COVID-19-associated mucormycosis (CAM) is a serious problem, especially in India, where the number of cases has doubled during the pandemic. News of this mycosis attracted international attention in 2021 when over 47,500 cases were notified in India in the May-August period alone. Classified as an epidemic by the Indian government at the time, it was mistakenly called “black fungus” because the disease caused tissue discoloration. The true black fungus is part of a separate group that is relatively distant from the Mucorales and does not cause disease in humans.

In COVID-19 patients, mucormycosis often occurs in the eyes and nose area, and can reach the brain. The mortality rate in these cases is 14%, with both diseases occurring together. Since mucormycosis causes necrosis, it may require surgery and may disfigure the patient. Patients who survive this can lose parts of their face and suffer from problems for the rest of their lives. If the lungs are affected, or the fungus spreads throughout the organism, the mortality rate reaches 80%.

“The prevalence of this mycosis in India was 0.27% in patients hospitalized with COVID-19, although it often occurs in people outside hospitals, such as those treated at home with very high doses of systemic steroids, Which is easily obtained by most of the Indians,” Honigal said.

The use of steroids and other drugs that reduce the activity of the immune system is one of the reasons for the global increase in fungal infections. While the strategy was successful during the pandemic and the benefits outweighed the risks, the researchers caution that it is important to avoid abusive administration of immunosuppressant drugs.

As an alternative, some centers at high risk for aspergillosis successfully implemented antifungal prophylaxis during epidemics by administering drugs prior to infection by these agents. However, because fungicides are often resistant to most available drugs and there are insufficient clinical studies to evaluate the strategy, it is not currently recommended.

“Immunosuppressants are a major advance in medicine. They prevent many deaths from cancer and autoimmune diseases, as well as play an important role in organ transplantation. However, a side effect of their use is a significant increase in the incidence of fungal infections.” Told. “Except for some heat-tolerant species, such as A. fumigatus, fungi generally cannot tolerate mammalian body temperature and readily compete with our innate immunity. Very vulnerable to something like COVID-19, they take this opportunity to attack us.”

novel drugs

In addition, many fungi are adapting to higher temperatures as the global climate warms, and it also makes humans more vulnerable. Consequently, there is an urgent need for novel antifungal drugs, experts agree. For example, there are currently only four classes of antifungals, compared to dozens of classes of antibacterials (antibiotics).

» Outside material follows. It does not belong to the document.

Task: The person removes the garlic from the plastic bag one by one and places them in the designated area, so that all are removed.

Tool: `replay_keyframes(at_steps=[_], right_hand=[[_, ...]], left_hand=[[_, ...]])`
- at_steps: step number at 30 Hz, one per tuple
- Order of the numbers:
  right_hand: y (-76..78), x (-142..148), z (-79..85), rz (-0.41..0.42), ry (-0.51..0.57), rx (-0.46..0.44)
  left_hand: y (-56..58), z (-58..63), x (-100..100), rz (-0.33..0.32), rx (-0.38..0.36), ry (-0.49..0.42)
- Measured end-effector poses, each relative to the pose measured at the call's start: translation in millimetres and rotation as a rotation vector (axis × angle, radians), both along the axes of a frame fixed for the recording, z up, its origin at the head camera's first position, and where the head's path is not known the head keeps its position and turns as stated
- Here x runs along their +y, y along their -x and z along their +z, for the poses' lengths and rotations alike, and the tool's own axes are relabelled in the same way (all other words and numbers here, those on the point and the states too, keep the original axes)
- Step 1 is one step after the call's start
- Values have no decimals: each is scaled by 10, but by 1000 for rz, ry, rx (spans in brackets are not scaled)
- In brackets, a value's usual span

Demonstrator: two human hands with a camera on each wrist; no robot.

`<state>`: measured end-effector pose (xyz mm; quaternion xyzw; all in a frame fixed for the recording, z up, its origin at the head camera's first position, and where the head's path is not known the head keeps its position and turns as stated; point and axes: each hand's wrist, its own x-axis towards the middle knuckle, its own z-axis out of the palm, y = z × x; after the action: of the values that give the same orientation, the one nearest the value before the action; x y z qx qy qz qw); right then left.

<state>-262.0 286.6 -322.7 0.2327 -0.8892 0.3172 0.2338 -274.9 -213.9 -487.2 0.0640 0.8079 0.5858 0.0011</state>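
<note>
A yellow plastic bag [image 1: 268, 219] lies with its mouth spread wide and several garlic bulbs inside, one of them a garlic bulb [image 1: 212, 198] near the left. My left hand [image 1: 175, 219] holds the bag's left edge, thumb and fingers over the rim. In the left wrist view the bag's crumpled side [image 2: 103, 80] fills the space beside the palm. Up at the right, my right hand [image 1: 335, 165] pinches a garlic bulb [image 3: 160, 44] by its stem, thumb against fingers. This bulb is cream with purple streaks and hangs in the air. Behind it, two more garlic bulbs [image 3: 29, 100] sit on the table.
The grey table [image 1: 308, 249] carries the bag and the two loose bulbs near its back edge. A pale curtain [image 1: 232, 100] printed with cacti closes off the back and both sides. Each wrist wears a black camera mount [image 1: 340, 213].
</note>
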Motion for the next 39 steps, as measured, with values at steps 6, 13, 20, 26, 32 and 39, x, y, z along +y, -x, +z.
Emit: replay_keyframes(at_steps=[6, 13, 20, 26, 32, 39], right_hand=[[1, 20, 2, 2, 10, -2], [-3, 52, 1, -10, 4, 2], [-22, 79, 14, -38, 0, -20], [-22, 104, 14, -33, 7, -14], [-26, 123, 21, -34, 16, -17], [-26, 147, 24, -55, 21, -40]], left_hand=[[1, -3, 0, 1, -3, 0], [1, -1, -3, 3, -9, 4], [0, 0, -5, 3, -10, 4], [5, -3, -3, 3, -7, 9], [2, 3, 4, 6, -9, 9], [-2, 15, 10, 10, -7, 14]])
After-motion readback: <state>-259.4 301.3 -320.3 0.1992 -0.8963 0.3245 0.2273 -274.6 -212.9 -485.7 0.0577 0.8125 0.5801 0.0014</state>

Another problem is the difficulty in diagnosing fungal infections. Diagnostic tests are too expensive for most people in low- and middle-income countries, and it can take a long time before test results are available for the right treatment to be prescribed.

For example, a 100% definitive diagnosis of aspergillosis requires bronchoscopy, a type of examination considered highly risky during the COVID-19 pandemic and therefore avoided as much as possible. The amount of fluid removed from the patient during the procedure is more than enough to transmit SARS-CoV-2 to the medical team. Aspergillosis cases are probably underestimated as a result.

“The good news is that several novel classes of antifungals have been developed and are currently in phase 2 and 3 clinical trials,” Honigl said.

However, researchers fear that these new drugs may not reach everyone who needs them. State-of-the-art treatments may remain confined to wealthy countries, as their availability inequalities are likely to continue.

“With few available drugs against the background of global warming, and diseases that weaken immunity while causing epidemics and epidemics, there is a high potential for outbreaks of fungal infections. We need more scientists to control them so that to study different fungi and their mechanisms of action,” Goldman said.